– Вы не бывали в аду, господин генерал, – заметил Аскольдов. – Здесь это ещё может удивлять, но не там. Там это норма жизни…
Тягаев поднялся, тряхнул головой:
– Довольно об этом. О тяжёлых вещах у нас ещё будет достаточно времени говорить. Через три дня мы с вами поедем в Брюссель… А сегодня позволим себе небольшое отдохновение. Уважим Евдокию Осиповну. Она огорчается, когда на её вечерах люди слушают не её, а собственные невесёлые мысли. Так что забудьте сегодня вечером обо всём, насладитесь искусством. Не так часто выпадают в наше время такие часы.

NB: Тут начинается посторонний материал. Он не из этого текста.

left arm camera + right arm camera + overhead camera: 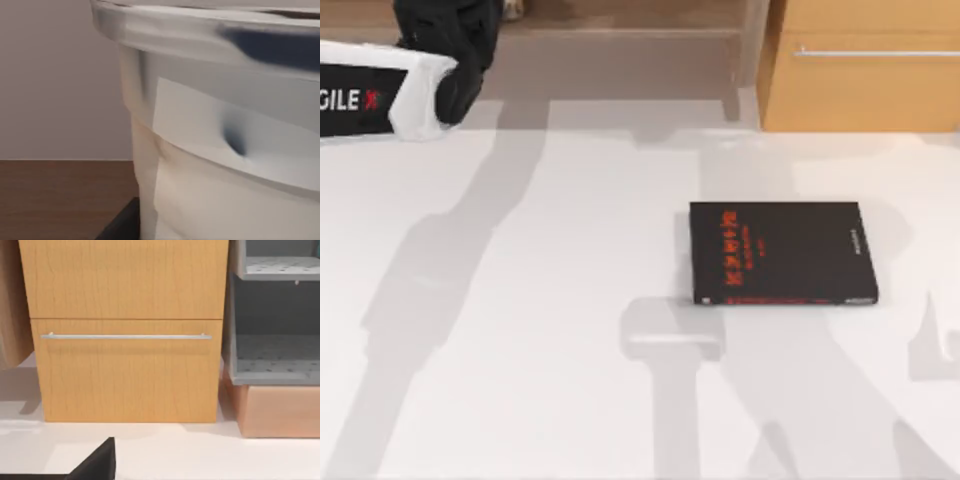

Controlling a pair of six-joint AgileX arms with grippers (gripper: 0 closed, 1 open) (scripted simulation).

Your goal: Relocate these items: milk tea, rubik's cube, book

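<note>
The milk tea [210, 150], a white cup with a clear lid rim, stands very close to the left wrist camera, above a brown floor and before a plain wall. My left gripper [460, 75] is past the table's back left corner. One dark finger [120, 225] lies against the cup's side, so the gripper is shut on it. A dark part of my right gripper [97, 462] faces a wooden drawer cabinet. The rubik's cube and the book are out of view.
A black book with red lettering [780, 253] lies flat on the white table [520, 330], right of centre. A wooden drawer cabinet [860, 65] stands at the back right. Beside it is a grey open shelf [275, 355].
</note>
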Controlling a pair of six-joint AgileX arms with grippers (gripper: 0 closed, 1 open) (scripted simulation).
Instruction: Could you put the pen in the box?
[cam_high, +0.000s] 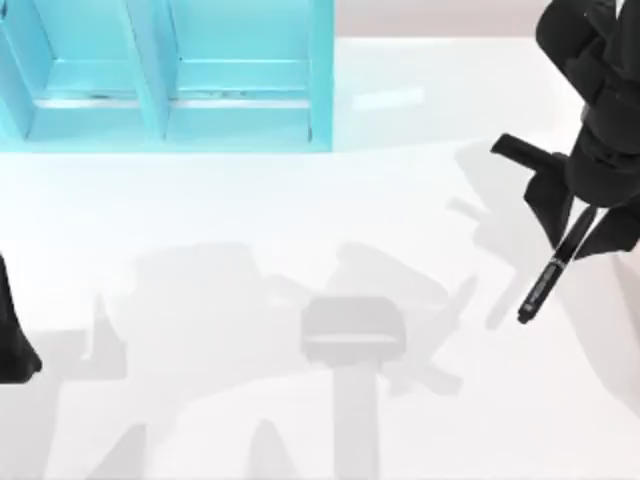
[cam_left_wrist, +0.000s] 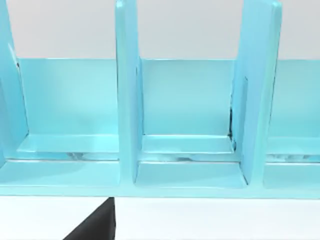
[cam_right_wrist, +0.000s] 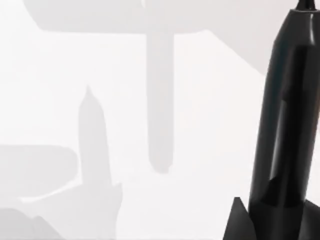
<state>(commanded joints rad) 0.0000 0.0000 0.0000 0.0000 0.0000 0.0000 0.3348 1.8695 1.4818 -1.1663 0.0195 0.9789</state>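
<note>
The pen (cam_high: 548, 277) is clamped by one end in the right gripper (cam_high: 585, 222), most of its length jutting beyond the fingers, so it could be levered loose against a box (cam_high: 322, 90) divider.

Plain white table (cam_high: 300, 220) w/ soft grey shadows, bright even light.

Top view looks down; left wrist faces the box (cam_left_wrist: 190, 125) closely, right wrist the table (cam_right_wrist: 75, 75).
</note>
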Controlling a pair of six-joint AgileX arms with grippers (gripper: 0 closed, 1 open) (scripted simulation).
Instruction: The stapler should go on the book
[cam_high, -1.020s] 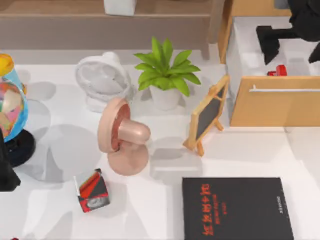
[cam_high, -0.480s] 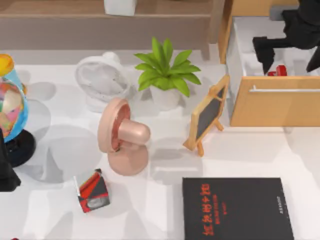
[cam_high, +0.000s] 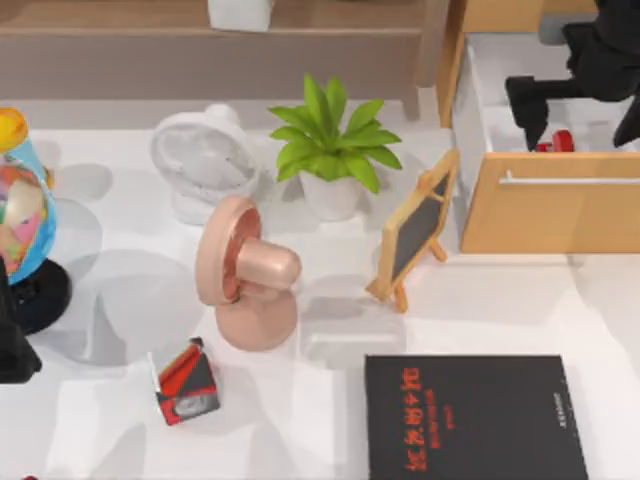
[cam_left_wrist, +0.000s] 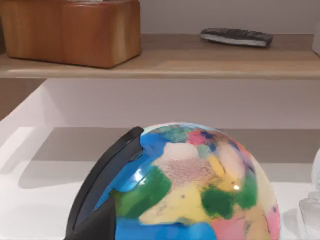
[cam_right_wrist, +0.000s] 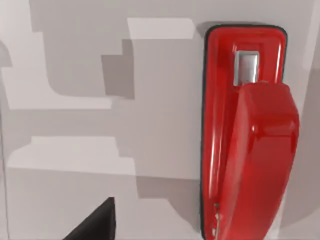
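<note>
The red stapler (cam_high: 557, 141) lies inside the open wooden drawer (cam_high: 560, 215) at the table's back right. The right wrist view shows the stapler (cam_right_wrist: 247, 130) close up, lying flat on the drawer's pale floor. My right gripper (cam_high: 580, 112) hangs over the drawer, open, with one black finger to the left of the stapler and the other at the frame's right edge. A black fingertip (cam_right_wrist: 95, 225) shows beside the stapler, apart from it. The black book (cam_high: 470, 415) with red characters lies flat at the front right. My left arm (cam_high: 12, 340) is parked at the left edge.
A small chalkboard (cam_high: 412, 230) stands between the drawer and the book. A potted plant (cam_high: 330, 150), a white fan (cam_high: 205, 160), a pink fan (cam_high: 245, 275) and a red-and-black box (cam_high: 187, 383) fill the middle. A globe (cam_high: 20, 215) stands at the left.
My right gripper has shifted slightly left and closer over the stapler in the drawer. The left arm and the table's objects have not moved.
</note>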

При мысли о жене на душе потеплело. За шесть лет совместной жизни ничто не притупилось, не охладело между ними. Его Дунечка оставалась его единственной отдушиной, маяком в пучине мрачных дней, опорой. Она успевала всё: концертировать и тем немало поддерживать финансовое положение семьи, создавать уют в доме, заботиться о муже – и всё это с окрылённой лёгкостью, без тени усталости и уныния. Что бы стало без неё в этом доме? Мать была уже стара и часто болела, главной заботой её был муж. Тот же сдавал день ото дня. Голова его оставалось на редкость ясной для столь почтенных лет, а, вот, ноги подводили, и старик уже почти не мог передвигаться без посторонней помощи. Наташа с её больными нервами также не могла быть серьёзной подмогой. Таким образом, все домочадцы в той или иной степени нуждались в уходе. И хрупкая Дунечка взвалила на себя эту ношу. И несла её с беззаботным видом, не жалуясь и оставаясь всё такой же лучезарной.
Вот, и теперь появилась она в столовой – уже в концертном платье, скромном и элегантном одновременно. Осветила всё вокруг одним своим присутствием и мягко-мягко обеими руками опёрлась о локоть Петра Сергеевича, заглянула в лицо, улыбаясь ободряюще. Чудо, а не женщина. И никакой Плевицкой не сравниться с нею, хоть и более превознесена она…
Об одном иногда жалел Тягаев: не дал Бог им с Дунечкой детей. Хоть и тяжёлое время, а всё-таки… Покидая столовую, Пётр Сергеевич взглянул на большой портрет Нади, повешенный здесь матерью. Вспомнились слова Аскольдова: «Вы не бывали в аду, господин генерал. Здесь это ещё может удивлять, но не там. Там это норма жизни…» И в таком-то аду живёт его единственная дочь с единственным внуком!..
Быть квартиранткой в собственном доме довольно странно, но жизнь вообще сделалась странной настолько, что лучше оставить бесплодные попытки понять её… Единственным местом, где Надя украдкой возвращалась в прошлое, была дедушкина библиотека, заботливо хранимая доктором Григорьевым. Иногда она приходила сюда, опускалась в одно из кресел и просто неподвижно сидела, рассматривая с детства знакомые предметы. Ей представлялось, что напротив в своём любимом кресле с прохудившейся на подлокотнике обшивкой сидит величественный, чем-то похожий на старого лорда дедушка, и она мысленно разговаривала с ним, с бабушкой, смотревшей на неё с овальной фотографии…
В библиотеку Надя приходила читать редкие письма от родных. Все, как один, они звали её к себе. И так хотелось поехать… К дедушке и бабушке, которым уже недолго осталось на этой земле, к отцу. Но память об Алёше не отпускала.
По-хорошему, ей следовало бы ждать его там, где он её оставил. Но не вышло. После подавления сибирских бунтов голод со всей силой взял в клещи уцелевших. Надя не желала быть обузой для мужниной родни и, схоронив свекровь, за которой ходила, отправилась сперва в Новониколаевск, надеясь что-либо узнать о судьбе Алёши. Розыски успехом не увенчались, и, поработав некоторое время в местной больнице, она решилась ехать в Москву в надежде найти кого-то из родных и друзей. Но и здесь ждало разочарование, хотя и не полное. В бабушкином доме жили двое друзей их семьи, и они позаботились о выделении Наде комнаты и устройстве на работу. Последнее было всего легче: опытную сестру милосердия доктору было несложно взять в клинику, где работал он сам.
Жизнь вошла в колею. Подрастал маленький Петя, которому Надя отдавала всё время, обучая его музыке, живописи, водя по музеям и историческим местам, читая вслух книги, которые сама обожала в детстве.
С недавних пор у неё появилась ещё одна слушательница и ученица – дочь соседки Аглаи Аня. По вечерам Надя отправлялась с детьми в библиотеку и читала им «Лорда Фаунтлероя», пушкинского «Руслана…», «Ундину», сочинения Чарской, чудные повести о живущей в Альпах девочке Хейди… Эти, последние, особенно нравились Ане, и по ним Надя взялась учить детей грамоте.